Your reply should be the entries, output word for word, with each picture omitted.

(Data records)
------------------------------------------------

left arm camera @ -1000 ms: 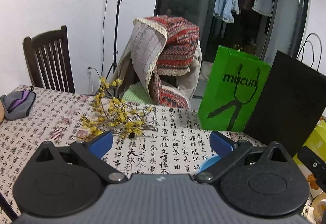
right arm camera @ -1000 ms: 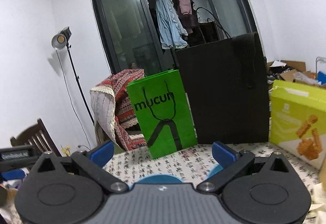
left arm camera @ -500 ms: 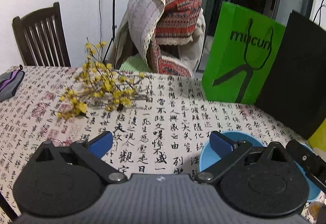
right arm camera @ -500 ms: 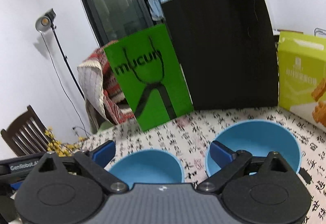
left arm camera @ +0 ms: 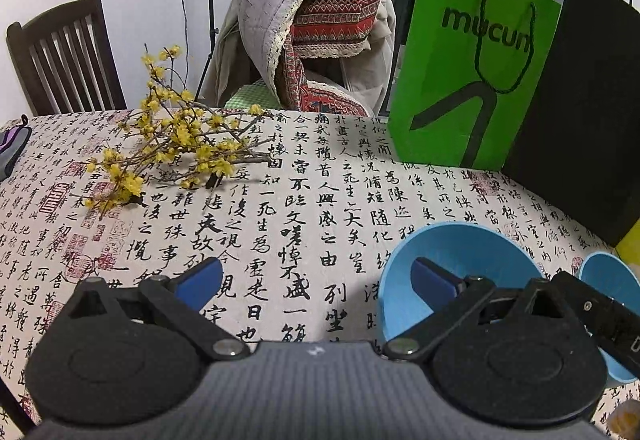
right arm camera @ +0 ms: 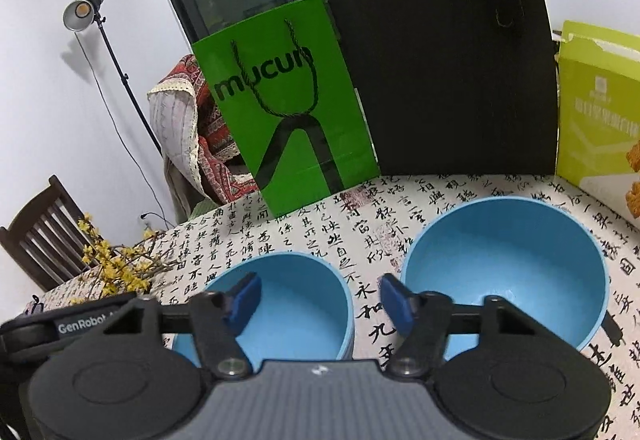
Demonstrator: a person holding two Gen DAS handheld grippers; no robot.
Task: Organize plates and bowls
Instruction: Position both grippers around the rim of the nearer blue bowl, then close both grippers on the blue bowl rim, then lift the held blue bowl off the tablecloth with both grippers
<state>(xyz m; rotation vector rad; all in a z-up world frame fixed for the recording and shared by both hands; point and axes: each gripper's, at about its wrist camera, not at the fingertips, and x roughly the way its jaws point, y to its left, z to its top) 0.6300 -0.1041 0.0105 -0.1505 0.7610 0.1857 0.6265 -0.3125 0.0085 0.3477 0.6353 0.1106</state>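
Note:
Two blue bowls stand side by side on the calligraphy tablecloth (right arm camera: 320, 228): a smaller one (right arm camera: 296, 304) on the left and a larger one (right arm camera: 504, 260) on the right. My right gripper (right arm camera: 320, 300) straddles the smaller bowl's right wall, left finger inside the bowl, right finger in the gap between the bowls. Its jaws are closing and the pads stand off the wall. My left gripper (left arm camera: 316, 280) is open wide, its right finger over the same bowl (left arm camera: 464, 256), whose left rim lies between the fingers. The larger bowl (left arm camera: 608, 280) shows at the far right edge.
A green paper bag (left arm camera: 468, 79) and a black bag (left arm camera: 580, 119) stand upright behind the bowls. A yellow-green box (right arm camera: 600, 111) is at the right. A branch of yellow flowers (left arm camera: 172, 147) lies at the left. Two chairs stand beyond the table's far edge, one draped with a patterned blanket (left arm camera: 320, 19).
Both grippers have sunk and tipped down toward the table, bringing the blue bowls into view. The right jaws have narrowed from wide open around the smaller bowl's wall.

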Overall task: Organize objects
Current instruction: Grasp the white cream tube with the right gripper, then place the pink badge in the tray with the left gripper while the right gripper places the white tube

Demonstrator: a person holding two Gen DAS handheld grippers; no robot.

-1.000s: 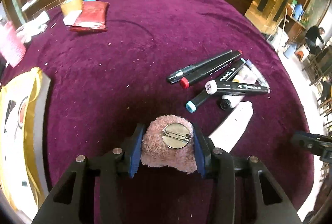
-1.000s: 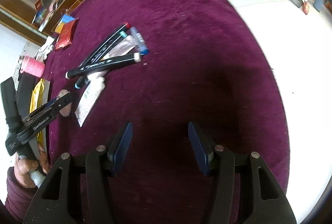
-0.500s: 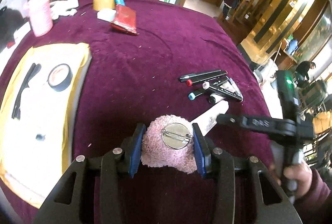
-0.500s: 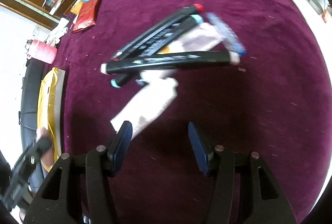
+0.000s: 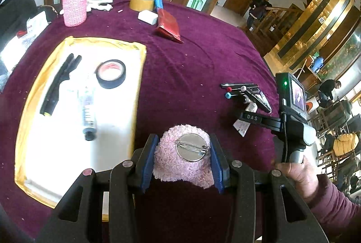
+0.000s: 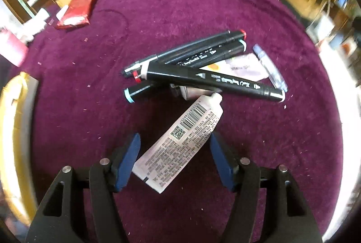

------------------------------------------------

Written response →
left arm camera @ -1000 ms: 
right arm camera @ -1000 ms: 
left arm camera @ -500 ms: 
right arm camera @ -500 ms: 
left arm camera @ +0 ms: 
right arm camera @ +0 ms: 
Demonstrator: a person holding two Gen DAS handheld grippers; no robot.
Task: Organize plates and bowls
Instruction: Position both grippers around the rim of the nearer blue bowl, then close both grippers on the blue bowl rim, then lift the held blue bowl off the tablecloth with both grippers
<state>(xyz m; rotation vector rad; all in a z-up world frame fixed for the recording and shared by both hands; point and axes: each gripper's, at about its wrist camera, not at the fingertips, and x roughly the way its jaws point, y to its left, z to its top) 0.6300 -0.1041 0.0105 -0.1505 0.7610 0.1857 0.6265 -0.3125 0.0085 0.3477 0.6353 0.1106</state>
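Note:
Two blue bowls stand side by side on the calligraphy tablecloth (right arm camera: 320, 228): a smaller one (right arm camera: 296, 304) on the left and a larger one (right arm camera: 504, 260) on the right. My right gripper (right arm camera: 320, 300) straddles the smaller bowl's right wall, left finger inside the bowl, right finger in the gap between the bowls. Its jaws are closing and the pads stand off the wall. My left gripper (left arm camera: 316, 280) is open wide, its right finger over the same bowl (left arm camera: 464, 256), whose left rim lies between the fingers. The larger bowl (left arm camera: 608, 280) shows at the far right edge.
A green paper bag (left arm camera: 468, 79) and a black bag (left arm camera: 580, 119) stand upright behind the bowls. A yellow-green box (right arm camera: 600, 111) is at the right. A branch of yellow flowers (left arm camera: 172, 147) lies at the left. Two chairs stand beyond the table's far edge, one draped with a patterned blanket (left arm camera: 320, 19).
Both grippers have sunk and tipped down toward the table, bringing the blue bowls into view. The right jaws have narrowed from wide open around the smaller bowl's wall.
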
Overall task: Organize objects
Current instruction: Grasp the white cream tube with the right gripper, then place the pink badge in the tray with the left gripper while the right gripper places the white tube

Demonstrator: a person holding two Gen DAS handheld grippers; no robot.

-1.000s: 
-1.000s: 
-0.500s: 
-0.500s: 
+0.000s: 
+0.000s: 

The full answer has now been given.